The first and second authors were supported in part by the Israeli Science Foundation through grant No. 827/12.

You have full access to this open access chapter, Download conference paper PDF

New Second-Preimage Attacks on Hash Functions

Article 23 June 2015

Security Analysis of Even-Mansour Structure Hash Functions

The Usage of Counter Revisited: Second-Preimage Attack on New Russian Standardized Hash Function

1 Introduction

Cryptographic hash functions have many information security applications, notably in digital signatures and message authentication codes (MACs). The need for hash functions renders its security as one of the important topics in the design analysis of cryptographic primitives.

Designing hash function usually consists of two parts:

Designing a compression function (or a secure permutation, in the case of sponge functions [4]).
Designing the mode of iteration (also called domain extension).

These two parts complement one another, and to create a secure hash function, a secure compression function and a secure mode of iteration are needed.

The most common and used mode of iteration is Merkle-Damgård [6, 14]. Though believed to be secure, the Merkle-Damgård construction was found vulnerable to different multi-collision and second preimage attacks [1,2,3, 7,8,9,10,11]. One of the alternatives that was suggested to replace Merkle-Damgård and to increase Merkle-Damgård security, is the dithered Merkle-Damgård [18]. Dithered Merkle-Damgård was designed by Rivest to overcome the Expandable Message attack of [11]. The main idea of dithered Merkle-Damgård is to add a third input (derived from some sequence) to the compression function to perturb the hashing process. However, dithered Merkle-Damgård was found vulnerable to two second preimage attacks by Andreeva et al. [1, 3]. While taking less than \(2^n\) time to find a second preimage, these attacks consume a huge amount of memory.

1.1 Related Work

Andreeva et al. described in [1, 3] two second preimage attacks on dithered Merkle-Damgård. The first attack, the “adapted Kelsey-Kohno”, uses a diamond structure (similarly to our attack). Assume that the dithering sequence z (over alphabet \(\mathcal{A}\)) is used, the compression function \(f:\{0,1\}^n \times \{0,1\}^b \times \mathcal{A}\rightarrow \{0,1\}^n\) and that the target message is \(2^k\) blocks. The online time complexity of the first attack is^{Footnote 1} \(\frac{{2^{n-k}}}{Freq_{z}(w^{\ell +1}_{mc})}+ 2^{n-\ell }\), and the offline and the online memory complexities are \(2^{n/2+\ell /2+1/2}\) and \(2^{\ell +1}\), respectively.

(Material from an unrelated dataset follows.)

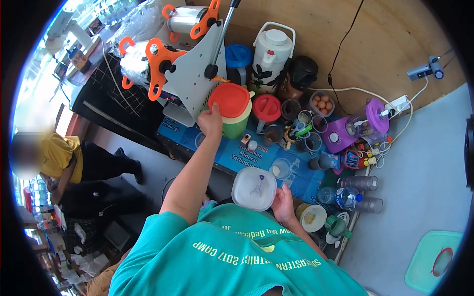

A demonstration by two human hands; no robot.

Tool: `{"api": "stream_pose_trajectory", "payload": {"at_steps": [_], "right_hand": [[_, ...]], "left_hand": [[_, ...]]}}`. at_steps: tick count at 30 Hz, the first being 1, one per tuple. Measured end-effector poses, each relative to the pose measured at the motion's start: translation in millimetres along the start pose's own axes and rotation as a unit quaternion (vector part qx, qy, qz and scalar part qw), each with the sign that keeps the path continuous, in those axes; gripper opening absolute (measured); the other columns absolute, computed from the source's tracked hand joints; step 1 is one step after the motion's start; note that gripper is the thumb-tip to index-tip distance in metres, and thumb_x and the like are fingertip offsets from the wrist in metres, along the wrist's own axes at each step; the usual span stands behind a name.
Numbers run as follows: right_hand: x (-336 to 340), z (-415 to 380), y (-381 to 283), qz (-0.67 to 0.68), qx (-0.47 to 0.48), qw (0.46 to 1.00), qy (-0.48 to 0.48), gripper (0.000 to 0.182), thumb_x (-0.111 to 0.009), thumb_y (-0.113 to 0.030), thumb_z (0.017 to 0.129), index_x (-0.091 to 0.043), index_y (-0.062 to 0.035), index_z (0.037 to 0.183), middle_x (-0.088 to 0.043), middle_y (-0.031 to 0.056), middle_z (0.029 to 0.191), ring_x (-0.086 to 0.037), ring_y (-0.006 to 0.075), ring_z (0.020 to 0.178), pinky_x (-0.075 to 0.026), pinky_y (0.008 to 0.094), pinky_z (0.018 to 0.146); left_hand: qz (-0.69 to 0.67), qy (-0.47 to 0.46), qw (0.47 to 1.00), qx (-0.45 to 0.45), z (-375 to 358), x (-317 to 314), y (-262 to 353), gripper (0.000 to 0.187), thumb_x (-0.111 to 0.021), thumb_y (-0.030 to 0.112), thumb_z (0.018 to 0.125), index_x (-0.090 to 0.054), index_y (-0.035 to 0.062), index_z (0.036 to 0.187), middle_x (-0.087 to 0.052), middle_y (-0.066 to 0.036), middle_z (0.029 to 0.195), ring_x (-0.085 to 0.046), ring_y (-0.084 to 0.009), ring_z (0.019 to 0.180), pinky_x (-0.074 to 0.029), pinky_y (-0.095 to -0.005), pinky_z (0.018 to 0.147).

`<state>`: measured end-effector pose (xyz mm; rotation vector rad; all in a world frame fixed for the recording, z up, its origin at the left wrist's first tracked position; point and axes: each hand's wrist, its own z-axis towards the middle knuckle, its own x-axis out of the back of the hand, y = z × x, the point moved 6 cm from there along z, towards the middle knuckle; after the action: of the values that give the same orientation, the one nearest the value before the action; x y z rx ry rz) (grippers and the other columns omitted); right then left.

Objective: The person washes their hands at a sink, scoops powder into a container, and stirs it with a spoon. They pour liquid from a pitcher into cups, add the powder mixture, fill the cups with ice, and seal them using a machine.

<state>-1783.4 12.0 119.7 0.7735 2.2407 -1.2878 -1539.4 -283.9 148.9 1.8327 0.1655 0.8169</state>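
Note:
My left hand (211,120) is closed at the near left edge of the red lid (229,99) on a green pitcher (234,126). The lid sits on top of the pitcher. Low in front of my shirt, my right hand (283,203) grips the right side of a square white container (254,189). A purple-handled spoon (260,178) shows inside that container. Beyond it, a clear cup (281,168) stands on the blue table cover (247,159).
Behind are a white jug (271,54), a blue-lid pitcher (238,58) and a red-lid pitcher (267,108). Eggs (322,104), a purple blender (340,136) and bottles (348,197) are right. A sealing machine (197,69) stands left; a person in yellow (64,155) is farther left.

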Motion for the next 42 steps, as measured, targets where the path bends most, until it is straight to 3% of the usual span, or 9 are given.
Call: {"api": "stream_pose_trajectory", "payload": {"at_steps": [9, 12, 14, 18, 21, 24, 26, 34, 42], "right_hand": [[-18, 11, -8, -0.001, -0.030, 1.000, -0.007, 0.069, -0.036, -0.057, 0.102, -0.057, 0.0015, 0.133, -0.066, 0.0129, 0.128, -0.061, 0.0236, 0.119, -0.045, 0.0389, 0.105], [-22, 21, -5, 0.042, -0.033, 0.999, -0.005, 0.053, -0.040, -0.045, 0.106, -0.060, -0.0016, 0.130, -0.067, 0.0105, 0.125, -0.063, 0.0225, 0.114, -0.047, 0.0389, 0.102], [-23, 38, 2, 0.010, -0.029, 0.998, -0.050, 0.057, -0.042, -0.045, 0.104, -0.058, 0.0029, 0.131, -0.066, 0.0128, 0.127, -0.061, 0.0223, 0.120, -0.045, 0.0387, 0.105], [-52, 58, 6, 0.021, -0.047, 0.993, -0.108, 0.045, -0.047, -0.034, 0.104, -0.061, 0.0016, 0.128, -0.068, 0.0119, 0.123, -0.063, 0.0204, 0.115, -0.047, 0.0378, 0.101], [-105, 49, -17, -0.046, -0.028, 0.994, -0.097, 0.037, -0.051, -0.025, 0.102, -0.063, 0.0010, 0.125, -0.069, 0.0099, 0.117, -0.066, 0.0193, 0.105, -0.051, 0.0364, 0.096], [-131, 59, -11, -0.084, -0.049, 0.987, -0.131, 0.039, -0.056, -0.022, 0.098, -0.061, -0.0019, 0.131, -0.065, 0.0039, 0.113, -0.062, 0.0133, 0.104, -0.053, 0.0331, 0.090], [-155, 56, -11, -0.115, -0.047, 0.985, -0.118, 0.044, -0.057, -0.020, 0.095, -0.059, -0.0015, 0.136, -0.066, 0.0040, 0.115, -0.062, 0.0128, 0.102, -0.052, 0.0323, 0.089], [-212, 43, -3, -0.204, -0.043, 0.969, -0.133, 0.043, -0.059, -0.020, 0.093, -0.063, 0.0026, 0.130, -0.067, 0.0055, 0.111, -0.062, 0.0112, 0.094, -0.049, 0.0268, 0.082], [-234, 36, 22, -0.189, -0.051, 0.975, -0.107, 0.039, -0.059, -0.020, 0.092, -0.066, 0.0039, 0.122, -0.066, 0.0073, 0.105, -0.061, 0.0147, 0.092, -0.049, 0.0283, 0.079]], "left_hand": [[-0.017, -0.056, 0.990, -0.128, -61, 140, -116, 0.047, -0.061, 0.045, 0.098, -0.065, 0.0006, 0.111, -0.070, -0.017, 0.099, -0.065, -0.0244, 0.090, -0.050, -0.0378, 0.083], [0.398, -0.131, 0.905, 0.074, -71, 216, -376, 0.058, -0.056, 0.054, 0.098, -0.064, -0.0009, 0.114, -0.070, -0.018, 0.104, -0.066, -0.0247, 0.095, -0.051, -0.0365, 0.085], [0.445, -0.298, 0.819, 0.205, -132, 248, -415, 0.056, -0.058, 0.052, 0.098, -0.066, -0.0008, 0.112, -0.071, -0.018, 0.102, -0.067, -0.0246, 0.095, -0.051, -0.0373, 0.085], [0.255, -0.370, 0.865, 0.222, -130, 257, -328, 0.052, -0.061, 0.050, 0.097, -0.070, -0.0006, 0.107, -0.072, -0.019, 0.100, -0.069, -0.0243, 0.095, -0.053, -0.0388, 0.086], [0.134, -0.148, 0.977, -0.071, -110, 271, -156, 0.038, -0.067, 0.038, 0.094, -0.072, 0.0008, 0.099, -0.073, -0.018, 0.096, -0.071, -0.0243, 0.090, -0.055, -0.0386, 0.083], [0.149, 0.031, 0.862, -0.483, -153, 282, 13, 0.019, -0.072, 0.010, 0.086, -0.073, 0.0042, 0.104, -0.073, -0.011, 0.094, -0.070, -0.0243, 0.080, -0.055, -0.0337, 0.072], [0.172, -0.067, 0.771, -0.609, -178, 256, 54, 0.019, -0.070, 0.007, 0.081, -0.074, 0.0060, 0.100, -0.071, -0.009, 0.087, -0.069, -0.0270, 0.076, -0.056, -0.0353, 0.070], [0.517, -0.211, 0.481, -0.676, -154, 183, 14, 0.011, -0.071, 0.019, 0.070, -0.069, 0.0093, 0.075, -0.066, -0.004, 0.076, -0.070, -0.0185, 0.066, -0.055, -0.0344, 0.059], [0.533, -0.230, 0.399, -0.710, -155, 194, 8, 0.010, -0.071, 0.021, 0.070, -0.070, 0.0123, 0.075, -0.067, -0.002, 0.078, -0.070, -0.0217, 0.073, -0.051, -0.0372, 0.062]]}}
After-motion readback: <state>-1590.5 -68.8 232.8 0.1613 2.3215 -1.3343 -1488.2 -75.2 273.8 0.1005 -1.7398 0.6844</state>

The second attack, the “Kite Generator”, requires \(2 \cdot |\mathcal{A} |\cdot 2^n\) time complexity in the offline phase, and \(max(2^k,2^{(n-k)/2})\) time complexity in the online phase. Its memory complexity is \(|\mathcal {A}|\cdot 2^{n-k}\) in both the offline and the online phases.

To summarize both attacks require a tremendous amount of memory in the online phase. In this paper we reduce the memory complexity (of the online and offline phases) of second preimage attacks on dithered.

1.2 Our Results

This paper describes novel second preimage attacks on dithered Merkle-Damgård hash function with very low memory complexities. We first explore attacks that have low online memory complexity with almost no increase in the time complexities compared with the attacks of [1, 3]. The online and offline memory complexities of the basic attack are \(|\mathcal{A}| \cdot Fact_z(\ell ) \cdot (\ell + 1)\) and \(Fact_z(\ell ) \cdot 2^{\ell +1} + 2^{n/2+\ell /2+1/2}\), respectively. For example, the memory time complexity of the attack, in case of MD5-Keränen for \(\ell = 50\) is about \(2^{26.7}\) blocks (about 507 MB).

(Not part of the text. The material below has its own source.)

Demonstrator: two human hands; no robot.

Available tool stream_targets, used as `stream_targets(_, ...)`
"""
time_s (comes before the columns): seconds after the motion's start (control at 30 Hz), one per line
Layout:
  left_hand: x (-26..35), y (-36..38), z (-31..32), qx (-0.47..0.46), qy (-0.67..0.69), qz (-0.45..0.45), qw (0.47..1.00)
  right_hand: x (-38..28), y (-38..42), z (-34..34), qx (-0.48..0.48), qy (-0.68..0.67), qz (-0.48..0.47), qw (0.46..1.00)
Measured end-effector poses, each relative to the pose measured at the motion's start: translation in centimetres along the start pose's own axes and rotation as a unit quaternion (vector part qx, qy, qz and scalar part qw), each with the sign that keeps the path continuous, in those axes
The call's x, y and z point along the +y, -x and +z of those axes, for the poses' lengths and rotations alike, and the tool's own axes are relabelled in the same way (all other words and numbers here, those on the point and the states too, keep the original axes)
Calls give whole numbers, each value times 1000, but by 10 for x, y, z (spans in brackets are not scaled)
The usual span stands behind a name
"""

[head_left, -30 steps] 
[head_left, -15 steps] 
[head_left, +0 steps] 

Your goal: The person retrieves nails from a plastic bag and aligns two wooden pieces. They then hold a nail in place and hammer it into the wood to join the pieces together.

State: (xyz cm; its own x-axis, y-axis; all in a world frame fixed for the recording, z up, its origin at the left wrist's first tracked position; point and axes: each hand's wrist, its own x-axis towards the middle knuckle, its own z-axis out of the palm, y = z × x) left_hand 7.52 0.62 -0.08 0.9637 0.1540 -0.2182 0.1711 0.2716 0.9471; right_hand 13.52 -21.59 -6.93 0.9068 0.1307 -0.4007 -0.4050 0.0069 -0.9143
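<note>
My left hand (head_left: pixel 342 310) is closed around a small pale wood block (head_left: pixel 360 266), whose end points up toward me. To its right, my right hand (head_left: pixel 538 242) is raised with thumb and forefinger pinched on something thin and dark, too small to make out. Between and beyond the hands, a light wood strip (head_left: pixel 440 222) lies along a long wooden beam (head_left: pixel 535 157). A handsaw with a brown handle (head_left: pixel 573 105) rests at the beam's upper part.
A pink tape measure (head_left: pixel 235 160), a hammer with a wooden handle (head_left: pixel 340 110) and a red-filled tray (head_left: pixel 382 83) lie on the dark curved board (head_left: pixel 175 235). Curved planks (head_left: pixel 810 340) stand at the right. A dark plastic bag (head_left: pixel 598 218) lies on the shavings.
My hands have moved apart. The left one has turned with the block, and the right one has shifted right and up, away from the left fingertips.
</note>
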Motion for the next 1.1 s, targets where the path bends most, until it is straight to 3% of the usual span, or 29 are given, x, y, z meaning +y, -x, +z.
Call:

Then, we introduce ideas and optimizations of the attack that reduce the offline time and memory complexities. Lastly, we use these ideas to present an essentially memoryless attack, again without increasing the online time complexity. The online and the offline memory complexity of the attack is \((\ell + 1) \cdot Fact_z(\ell +1)\) blocks. However, for this reduced memory attack, the offline time complexity is increased.

In Table 1, we compare the complexities of second preimage attacks on dithered Merkle-Damgård. In Table 2, we compare the complexities of the second preimage attacks on real hash functions with concrete parameters.^{Footnote 2}

Table 1. Comparison of the second preimage attacks on dithered hash functions.

Full size table

Table 2. Comparison of the second preimage attacks on dithered hash functions which uses the Keränen sequence. \(\ell \) was chosen as an optimal value for “adapted Kelsey-Kohno”. The analysis in [1, 3] about dithering sequence, showed that for Keränen sequence and \(\ell =50\) holds and .

1.3 Organization of the Paper

We introduce some terminology, describe the Merkle-Damgård construction, and the dithered Merkle-Damgård construction in Sect. 2. We describe the previous attacks in Sect. 3. We then present our new basic attack (which has comparable time complexity to the attack of [1, 3]) in Sect. 4. We show optimizations and improvements for the offline time complexity of this attack in Sect. 5. In Sect. 6, we show offline memory optimizations. We then show an essentially memoryless attack on dithered hash functions in Sect. 7. Finally, we conclude the paper in Sect. 8.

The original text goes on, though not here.